=== Section Start ===
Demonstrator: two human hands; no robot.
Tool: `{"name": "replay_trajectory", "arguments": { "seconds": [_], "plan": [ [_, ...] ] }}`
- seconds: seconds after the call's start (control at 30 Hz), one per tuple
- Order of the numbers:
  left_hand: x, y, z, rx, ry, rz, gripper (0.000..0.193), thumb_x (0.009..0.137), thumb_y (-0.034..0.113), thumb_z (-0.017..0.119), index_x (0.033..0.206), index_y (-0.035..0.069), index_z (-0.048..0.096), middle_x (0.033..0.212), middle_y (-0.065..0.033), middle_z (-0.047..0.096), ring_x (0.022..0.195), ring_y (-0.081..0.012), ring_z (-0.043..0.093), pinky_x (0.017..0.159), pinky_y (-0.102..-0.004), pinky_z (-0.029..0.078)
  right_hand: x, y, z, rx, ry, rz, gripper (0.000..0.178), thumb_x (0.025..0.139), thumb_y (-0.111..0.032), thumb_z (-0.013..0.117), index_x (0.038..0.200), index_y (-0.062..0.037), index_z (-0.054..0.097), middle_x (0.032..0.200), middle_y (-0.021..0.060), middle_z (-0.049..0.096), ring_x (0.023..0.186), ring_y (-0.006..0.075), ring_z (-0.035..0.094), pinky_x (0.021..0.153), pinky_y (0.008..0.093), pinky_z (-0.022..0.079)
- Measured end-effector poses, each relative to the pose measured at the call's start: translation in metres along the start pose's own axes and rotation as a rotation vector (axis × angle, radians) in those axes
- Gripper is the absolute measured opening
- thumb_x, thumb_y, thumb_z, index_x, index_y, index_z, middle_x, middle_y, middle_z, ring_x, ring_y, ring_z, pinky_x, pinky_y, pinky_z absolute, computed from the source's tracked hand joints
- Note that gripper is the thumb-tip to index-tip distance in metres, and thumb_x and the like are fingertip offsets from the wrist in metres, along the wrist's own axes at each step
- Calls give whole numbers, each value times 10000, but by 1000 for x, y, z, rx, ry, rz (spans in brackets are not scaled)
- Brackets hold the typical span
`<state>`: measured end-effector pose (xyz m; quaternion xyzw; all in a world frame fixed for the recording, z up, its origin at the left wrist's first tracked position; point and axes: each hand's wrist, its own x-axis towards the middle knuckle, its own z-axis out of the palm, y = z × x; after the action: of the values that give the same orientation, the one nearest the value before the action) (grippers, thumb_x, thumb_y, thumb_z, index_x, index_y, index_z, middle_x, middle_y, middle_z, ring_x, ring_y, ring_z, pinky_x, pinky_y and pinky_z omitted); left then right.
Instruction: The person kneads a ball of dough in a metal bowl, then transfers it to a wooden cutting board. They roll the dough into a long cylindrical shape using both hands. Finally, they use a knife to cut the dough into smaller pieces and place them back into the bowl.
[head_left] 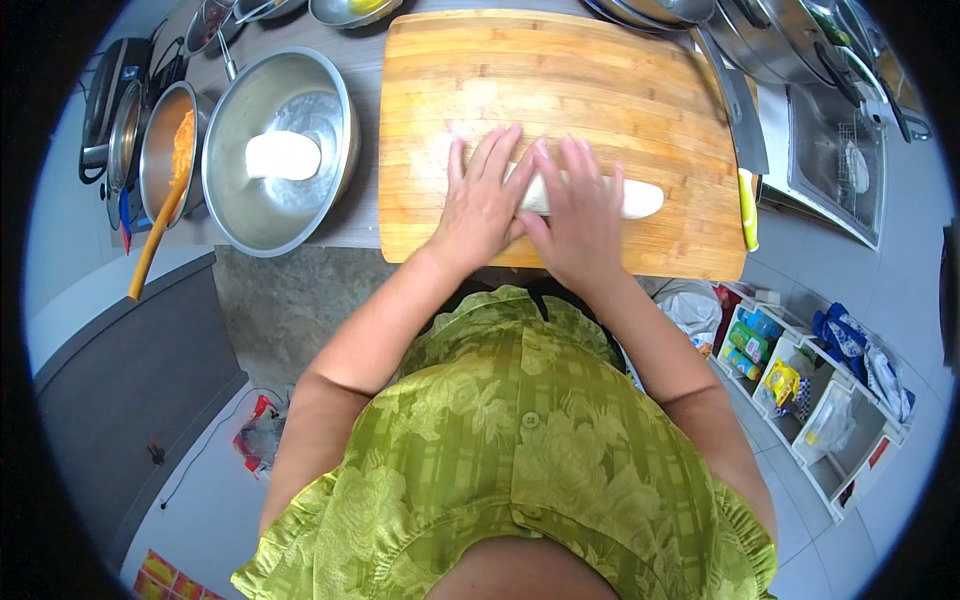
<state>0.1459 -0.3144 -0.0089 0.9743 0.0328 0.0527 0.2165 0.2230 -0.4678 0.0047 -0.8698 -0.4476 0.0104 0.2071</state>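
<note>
Pan: a small pan sits at the far left of my counter, at about ten o'clock from my hands, with orange shreds inside and an orange-handled spoon leaning out over the counter edge toward seven o'clock.
Bowl: a steel bowl stands just beside the pan, at nine o'clock from the board, holding a white lump of dough near its middle.
Board: my wooden cutting board lies just right of the bowl, its near edge along the counter edge.
Left hand: my left hand lies flat, fingers spread and pointing to twelve o'clock, palm pressing on the left end of the dough roll; it grips nothing.
Dough roll: the white dough roll lies crosswise on the near part of the board, from nine to three o'clock, mostly hidden under my palms, its right end poking out.
Right hand: my right hand is also flat and open, touching my left at the thumb side, pressing down on the middle of the roll.
Knife: a knife lies along the board's right edge at two o'clock.
Sink: a steel sink is at three o'clock, beyond the board.
Shelf: a white shelf of packets stands on the floor at four o'clock.
</note>
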Motion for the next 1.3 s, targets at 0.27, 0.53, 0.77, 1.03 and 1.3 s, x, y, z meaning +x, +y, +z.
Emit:
{"name": "replay_trajectory", "arguments": {
  "seconds": [0.27, 0.53, 0.77, 1.03, 1.3],
  "plan": [
    [-25, -10, 5, 43, 20, 144, 486, 841, 171, 671, 1305, 61, 576, 1189, -98, 590, 1111, -293, 567, 1115, -538, 370, -27, 11, 29, 53, -45, -153, 770, 833, -386, 740, 1467, -62, 447, 1448, 173, 490, 1367, 332, 445, 1133, 510, 340],
    [13, -15, -39, 111, -296, -5, 350, 879, 104, 586, 1226, 84, 624, 1027, -103, 642, 1081, -256, 610, 967, -418, 441, 24, 30, 8, -15, -288, -114, 745, 786, -425, 763, 1416, -119, 510, 1270, 69, 620, 1144, 274, 592, 1003, 439, 450],
    [14, -11, -46, 99, -302, 50, 983, 734, 420, 838, 1515, 26, 388, 1562, -252, 347, 1494, -399, 276, 1223, -576, 180, 20, 26, -4, 123, -139, -80, 639, 862, -364, 735, 1402, -88, 532, 1342, 106, 585, 1250, 284, 544, 1084, 476, 387],
    [37, 5, 11, 133, -109, 86, 1077, 692, 442, 841, 1517, -41, 344, 1576, -251, 347, 1502, -378, 287, 1209, -562, 220, 15, 42, 21, -136, -47, 19, 631, 879, -331, 696, 1418, -64, 510, 1496, 179, 470, 1423, 342, 400, 1162, 570, 280],
    [-56, 22, 21, 0, -30, 76, 804, 784, 422, 780, 1490, 188, 477, 1511, -240, 394, 1371, -440, 406, 1119, -629, 295, -93, 8, 23, -161, -117, -26, 804, 868, -520, 671, 1533, -152, 410, 1575, 149, 371, 1479, 346, 316, 1139, 617, 279]
  ]
}}
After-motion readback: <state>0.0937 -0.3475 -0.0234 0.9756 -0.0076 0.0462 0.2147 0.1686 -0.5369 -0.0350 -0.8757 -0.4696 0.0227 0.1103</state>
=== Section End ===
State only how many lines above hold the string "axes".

3